● **INFORMATION SHOWN**
◆ ◆ ◆ ◆

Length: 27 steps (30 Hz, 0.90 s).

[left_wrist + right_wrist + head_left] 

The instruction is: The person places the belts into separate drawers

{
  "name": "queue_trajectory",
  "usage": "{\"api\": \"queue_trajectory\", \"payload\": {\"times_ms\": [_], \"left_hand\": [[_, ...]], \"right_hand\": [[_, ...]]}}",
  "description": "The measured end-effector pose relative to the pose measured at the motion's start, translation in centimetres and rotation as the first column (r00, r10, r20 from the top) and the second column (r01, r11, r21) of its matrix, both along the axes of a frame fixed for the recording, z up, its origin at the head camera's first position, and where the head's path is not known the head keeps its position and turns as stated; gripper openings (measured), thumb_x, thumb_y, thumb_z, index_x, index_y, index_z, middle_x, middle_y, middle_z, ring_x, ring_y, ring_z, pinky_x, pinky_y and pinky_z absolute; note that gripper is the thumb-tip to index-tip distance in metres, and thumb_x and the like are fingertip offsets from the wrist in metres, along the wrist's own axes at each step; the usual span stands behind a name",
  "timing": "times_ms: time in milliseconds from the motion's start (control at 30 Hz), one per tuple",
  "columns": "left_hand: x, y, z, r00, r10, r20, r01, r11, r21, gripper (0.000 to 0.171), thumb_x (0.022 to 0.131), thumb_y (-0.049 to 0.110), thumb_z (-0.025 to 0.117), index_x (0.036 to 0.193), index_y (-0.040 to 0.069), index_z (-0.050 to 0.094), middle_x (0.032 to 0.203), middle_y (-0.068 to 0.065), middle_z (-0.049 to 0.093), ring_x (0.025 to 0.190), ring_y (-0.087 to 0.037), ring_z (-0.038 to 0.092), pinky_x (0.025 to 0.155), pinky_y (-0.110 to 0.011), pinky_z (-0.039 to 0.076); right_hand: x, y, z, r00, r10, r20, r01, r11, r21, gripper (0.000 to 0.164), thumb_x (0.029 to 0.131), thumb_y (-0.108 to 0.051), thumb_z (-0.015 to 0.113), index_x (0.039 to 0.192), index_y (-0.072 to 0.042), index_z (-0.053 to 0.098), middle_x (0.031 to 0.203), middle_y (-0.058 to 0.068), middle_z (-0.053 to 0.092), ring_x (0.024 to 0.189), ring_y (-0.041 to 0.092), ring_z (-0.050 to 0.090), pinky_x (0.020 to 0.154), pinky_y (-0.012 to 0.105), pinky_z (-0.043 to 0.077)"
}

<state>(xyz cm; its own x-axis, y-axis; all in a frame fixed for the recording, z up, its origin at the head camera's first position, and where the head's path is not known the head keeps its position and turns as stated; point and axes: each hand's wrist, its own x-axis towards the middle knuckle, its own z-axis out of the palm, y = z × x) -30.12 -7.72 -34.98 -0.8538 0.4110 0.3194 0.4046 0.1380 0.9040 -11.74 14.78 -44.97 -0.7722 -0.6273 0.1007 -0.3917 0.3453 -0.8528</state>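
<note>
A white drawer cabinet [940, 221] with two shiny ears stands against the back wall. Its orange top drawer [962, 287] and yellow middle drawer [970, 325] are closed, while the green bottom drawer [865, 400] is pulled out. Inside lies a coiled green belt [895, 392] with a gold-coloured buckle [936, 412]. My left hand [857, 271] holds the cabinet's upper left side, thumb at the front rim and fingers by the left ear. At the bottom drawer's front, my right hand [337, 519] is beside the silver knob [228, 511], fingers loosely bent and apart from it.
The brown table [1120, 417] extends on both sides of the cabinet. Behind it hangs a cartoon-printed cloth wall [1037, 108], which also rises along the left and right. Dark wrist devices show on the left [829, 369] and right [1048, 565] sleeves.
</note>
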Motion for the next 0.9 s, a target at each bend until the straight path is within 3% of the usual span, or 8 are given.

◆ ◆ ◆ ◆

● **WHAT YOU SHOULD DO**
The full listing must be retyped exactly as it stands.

● **EXERCISE SOLUTION**
Length: 27 steps (30 Hz, 0.90 s).

[left_wrist + right_wrist + head_left] 

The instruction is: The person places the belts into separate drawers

{
  "name": "queue_trajectory",
  "usage": "{\"api\": \"queue_trajectory\", \"payload\": {\"times_ms\": [_], \"left_hand\": [[_, ...]], \"right_hand\": [[_, ...]]}}",
  "description": "The measured end-effector pose relative to the pose measured at the motion's start, translation in centimetres and rotation as the first column (r00, r10, r20 from the top) and the second column (r01, r11, r21) of its matrix, both along the axes of a frame fixed for the recording, z up, its origin at the head camera's first position, and where the head's path is not known the head keeps its position and turns as stated; gripper openings (measured), thumb_x, thumb_y, thumb_z, index_x, index_y, index_z, middle_x, middle_y, middle_z, ring_x, ring_y, ring_z, pinky_x, pinky_y and pinky_z absolute; note that gripper is the thumb-tip to index-tip distance in metres, and thumb_x and the like are fingertip offsets from the wrist in metres, along the wrist's own axes at each step; the usual span stands behind a name",
  "timing": "times_ms: time in milliseconds from the motion's start (control at 30 Hz), one per tuple",
  "columns": "left_hand: x, y, z, r00, r10, r20, r01, r11, r21, gripper (0.000 to 0.171), thumb_x (0.022 to 0.131), thumb_y (-0.049 to 0.110), thumb_z (-0.025 to 0.117), index_x (0.036 to 0.193), index_y (-0.040 to 0.069), index_z (-0.050 to 0.094), middle_x (0.032 to 0.203), middle_y (-0.068 to 0.065), middle_z (-0.049 to 0.093), ring_x (0.025 to 0.190), ring_y (-0.087 to 0.037), ring_z (-0.038 to 0.092), pinky_x (0.025 to 0.155), pinky_y (-0.110 to 0.011), pinky_z (-0.039 to 0.076); right_hand: x, y, z, r00, r10, r20, r01, r11, r21, gripper (0.000 to 0.164), thumb_x (0.029 to 0.131), thumb_y (-0.108 to 0.051), thumb_z (-0.015 to 0.113), index_x (0.039 to 0.192), index_y (-0.072 to 0.042), index_z (-0.053 to 0.098), middle_x (0.031 to 0.203), middle_y (-0.058 to 0.068), middle_z (-0.053 to 0.092), ring_x (0.024 to 0.189), ring_y (-0.041 to 0.092), ring_z (-0.050 to 0.090), pinky_x (0.020 to 0.154), pinky_y (-0.012 to 0.105), pinky_z (-0.043 to 0.077)"
}

<state>(xyz cm; its own x-axis, y-axis; all in a frame fixed for the recording, z up, its origin at the head camera's first position, and where the head's path is not known the head keeps its position and turns as stated; point and axes: each hand's wrist, its own x-axis towards the middle knuckle, its own z-axis out of the palm, y = z × x) -30.12 -7.72 -34.98 -0.8538 0.4110 0.3194 0.4046 0.1380 0.9040 -11.74 14.78 -44.97 -0.7722 -0.6273 0.1007 -0.3917 0.3453 -0.8528</state>
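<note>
A white drawer cabinet [940, 221] with two shiny ears stands against the back wall. Its orange top drawer [962, 287] and yellow middle drawer [970, 325] are closed, while the green bottom drawer [865, 400] is pulled out. Inside lies a coiled green belt [895, 392] with a gold-coloured buckle [936, 412]. My left hand [857, 271] holds the cabinet's upper left side, thumb at the front rim and fingers by the left ear. At the bottom drawer's front, my right hand [337, 519] is beside the silver knob [228, 511], fingers loosely bent and apart from it.
The brown table [1120, 417] extends on both sides of the cabinet. Behind it hangs a cartoon-printed cloth wall [1037, 108], which also rises along the left and right. Dark wrist devices show on the left [829, 369] and right [1048, 565] sleeves.
</note>
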Motion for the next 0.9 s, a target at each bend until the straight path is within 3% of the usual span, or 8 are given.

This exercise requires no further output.